Which lines have the string "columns"? Copy all of them from the entries below.
--- ENTRIES PROVIDED ---
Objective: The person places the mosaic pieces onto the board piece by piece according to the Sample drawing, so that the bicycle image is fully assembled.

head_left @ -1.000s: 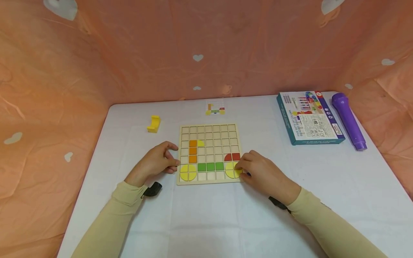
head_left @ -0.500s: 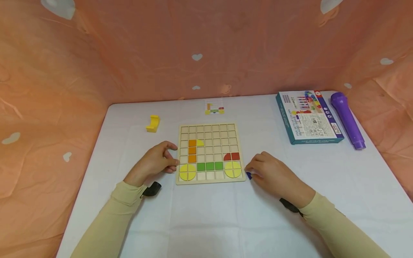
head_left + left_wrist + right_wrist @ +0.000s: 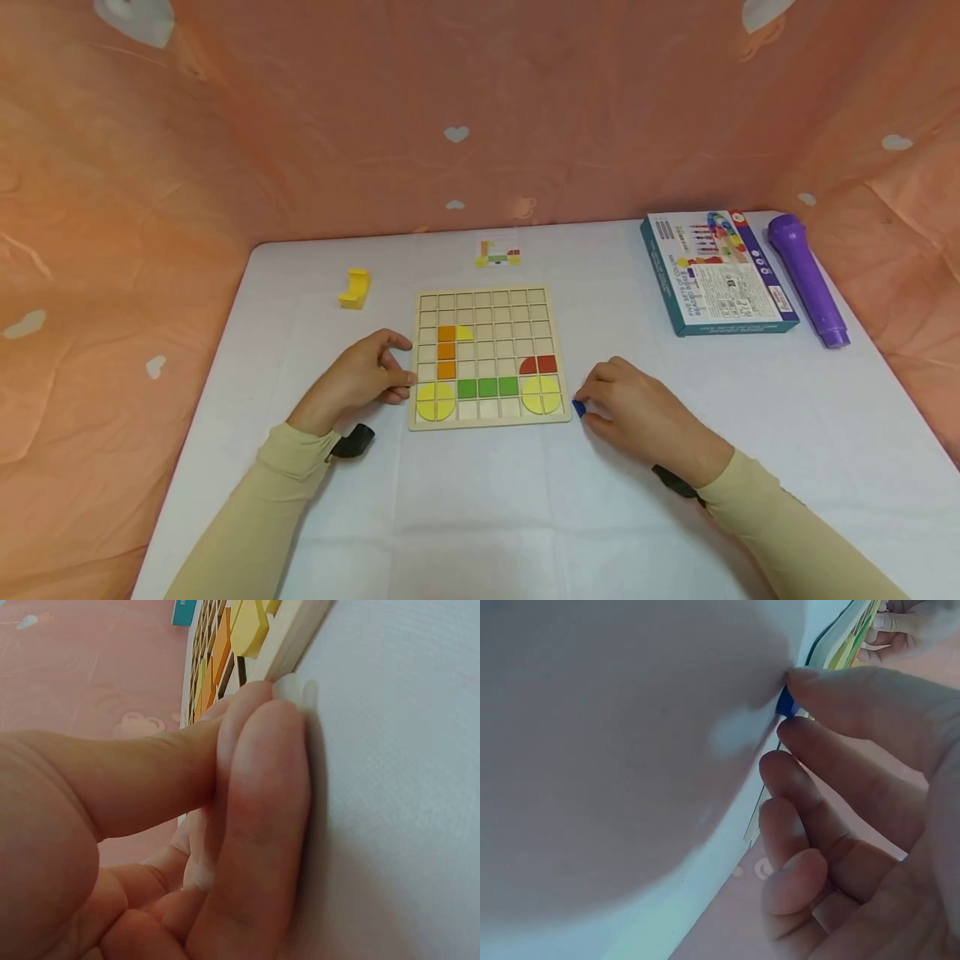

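Observation:
A wooden grid board (image 3: 487, 423) lies flat on the table with orange, yellow, green and red tiles set in several of its cells. The left hand (image 3: 360, 379) rests at the board's left edge, thumb and index fingertip against the rim, fingers relaxed. To the right of the board, the right hand (image 3: 637, 412) pinches a small blue tile (image 3: 579, 408) between thumb and index finger, close to the cloth. In the right wrist view the same blue tile (image 3: 787, 703) shows between the fingertips, mostly covered; its full shape is hidden.
Behind the board lies a small pattern card (image 3: 497, 250). A yellow L-shaped block (image 3: 355, 289) stands to the back left. At the back right are a boxed toy (image 3: 720, 275) and a purple microphone-shaped object (image 3: 810, 283). Orange cloth walls enclose the white-covered table.
The right hand has moved right, off the board's lower right corner, uncovering the yellow circle there, and holds the blue tile beside the board. The left hand has stayed put.

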Tool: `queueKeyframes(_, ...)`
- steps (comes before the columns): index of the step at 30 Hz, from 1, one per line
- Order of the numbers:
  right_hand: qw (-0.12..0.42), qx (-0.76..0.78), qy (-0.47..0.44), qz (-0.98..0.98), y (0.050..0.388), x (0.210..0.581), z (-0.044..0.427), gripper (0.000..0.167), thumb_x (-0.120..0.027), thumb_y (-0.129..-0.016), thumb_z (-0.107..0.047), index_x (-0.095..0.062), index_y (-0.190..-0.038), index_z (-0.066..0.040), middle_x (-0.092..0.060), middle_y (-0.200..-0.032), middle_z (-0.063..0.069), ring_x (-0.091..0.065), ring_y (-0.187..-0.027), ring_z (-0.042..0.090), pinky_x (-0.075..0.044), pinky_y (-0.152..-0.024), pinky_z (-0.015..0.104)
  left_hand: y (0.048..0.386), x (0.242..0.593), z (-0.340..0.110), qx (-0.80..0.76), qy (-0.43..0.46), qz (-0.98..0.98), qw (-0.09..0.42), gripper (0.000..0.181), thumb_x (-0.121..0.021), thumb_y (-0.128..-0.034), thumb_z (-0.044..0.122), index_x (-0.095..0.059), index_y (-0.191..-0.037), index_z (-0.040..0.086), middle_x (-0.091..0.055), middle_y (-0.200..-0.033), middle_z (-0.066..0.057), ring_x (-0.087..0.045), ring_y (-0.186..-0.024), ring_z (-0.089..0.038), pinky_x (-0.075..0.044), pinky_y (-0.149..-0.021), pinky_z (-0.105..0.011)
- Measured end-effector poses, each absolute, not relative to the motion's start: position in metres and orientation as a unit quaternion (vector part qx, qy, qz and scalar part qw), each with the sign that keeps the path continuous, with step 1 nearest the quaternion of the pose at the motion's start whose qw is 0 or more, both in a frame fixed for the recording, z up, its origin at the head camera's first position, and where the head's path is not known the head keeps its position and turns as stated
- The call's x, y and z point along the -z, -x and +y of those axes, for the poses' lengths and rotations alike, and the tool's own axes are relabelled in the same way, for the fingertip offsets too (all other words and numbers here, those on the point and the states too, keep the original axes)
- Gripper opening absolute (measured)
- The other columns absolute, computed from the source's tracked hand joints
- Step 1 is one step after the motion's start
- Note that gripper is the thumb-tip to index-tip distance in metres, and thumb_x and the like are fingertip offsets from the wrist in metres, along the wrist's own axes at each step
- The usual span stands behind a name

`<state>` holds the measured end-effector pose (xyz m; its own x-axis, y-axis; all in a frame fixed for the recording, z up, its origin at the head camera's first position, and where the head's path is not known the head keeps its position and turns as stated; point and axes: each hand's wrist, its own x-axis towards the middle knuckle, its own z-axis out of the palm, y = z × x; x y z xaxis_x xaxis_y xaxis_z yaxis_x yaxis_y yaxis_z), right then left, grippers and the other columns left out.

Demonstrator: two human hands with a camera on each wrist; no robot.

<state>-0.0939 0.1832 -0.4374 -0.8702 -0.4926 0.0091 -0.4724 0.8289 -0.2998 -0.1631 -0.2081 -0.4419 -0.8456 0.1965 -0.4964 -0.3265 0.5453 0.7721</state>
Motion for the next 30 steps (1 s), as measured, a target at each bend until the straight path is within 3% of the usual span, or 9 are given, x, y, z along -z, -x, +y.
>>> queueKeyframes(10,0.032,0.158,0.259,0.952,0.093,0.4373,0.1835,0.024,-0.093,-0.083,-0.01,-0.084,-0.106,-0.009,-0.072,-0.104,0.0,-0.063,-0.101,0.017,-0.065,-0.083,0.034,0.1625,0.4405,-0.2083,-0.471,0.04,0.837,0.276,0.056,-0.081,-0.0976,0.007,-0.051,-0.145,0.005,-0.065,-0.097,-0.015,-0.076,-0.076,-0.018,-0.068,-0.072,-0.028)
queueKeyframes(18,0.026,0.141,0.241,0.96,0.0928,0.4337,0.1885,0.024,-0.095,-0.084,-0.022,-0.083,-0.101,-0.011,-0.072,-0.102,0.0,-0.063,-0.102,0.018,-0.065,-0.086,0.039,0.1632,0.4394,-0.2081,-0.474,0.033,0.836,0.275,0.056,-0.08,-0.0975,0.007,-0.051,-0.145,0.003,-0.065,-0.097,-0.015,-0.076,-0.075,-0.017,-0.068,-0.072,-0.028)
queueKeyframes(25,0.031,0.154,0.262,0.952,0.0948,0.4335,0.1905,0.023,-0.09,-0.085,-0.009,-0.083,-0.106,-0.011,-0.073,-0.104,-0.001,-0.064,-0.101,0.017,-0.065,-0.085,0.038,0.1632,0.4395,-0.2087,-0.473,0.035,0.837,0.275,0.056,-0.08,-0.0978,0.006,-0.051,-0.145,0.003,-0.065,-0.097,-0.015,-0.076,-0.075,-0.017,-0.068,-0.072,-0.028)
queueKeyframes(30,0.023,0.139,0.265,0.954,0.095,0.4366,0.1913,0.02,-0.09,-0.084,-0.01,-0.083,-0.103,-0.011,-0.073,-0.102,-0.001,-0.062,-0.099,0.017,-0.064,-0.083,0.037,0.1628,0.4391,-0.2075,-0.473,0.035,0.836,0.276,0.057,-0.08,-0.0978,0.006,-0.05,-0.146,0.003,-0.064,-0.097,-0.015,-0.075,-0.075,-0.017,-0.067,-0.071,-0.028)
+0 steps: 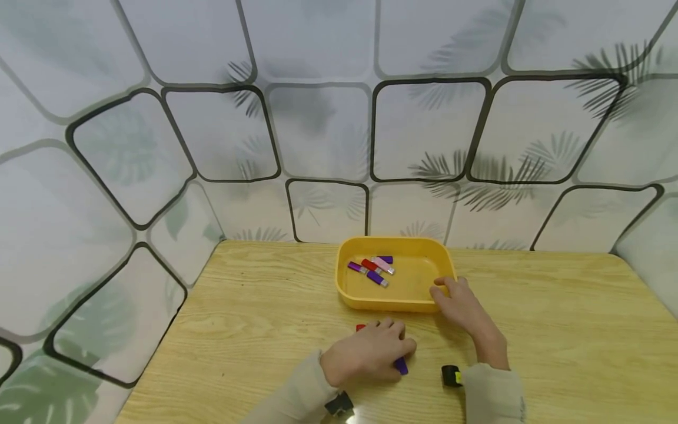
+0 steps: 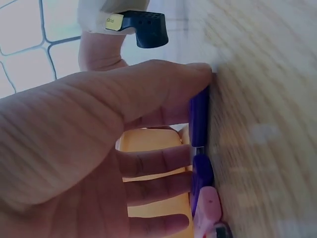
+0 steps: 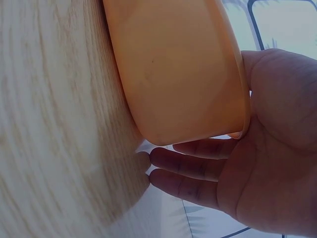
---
• _YOUR RESPONSE_
- steps (comes before the columns): index of the step at 30 Hz, from 1, one per line
- The other columns absolute, computed from the source's tracked hand joints
`<state>` holds the measured end-effector pose (xyz m; its own x-axis, y-axis; all in a frame fixed for the recording, z up, its origin at the head camera's first position, and where the head's path is not known the head keeps its position and turns as stated; point and axes: each hand's wrist, its own x-axis towards the middle knuckle, its own z-axis out of the palm, y = z × x; x y z xaxis_x xaxis_y xaxis_z yaxis_x yaxis_y yaxis_z), right then left, grippers and the other columns left out.

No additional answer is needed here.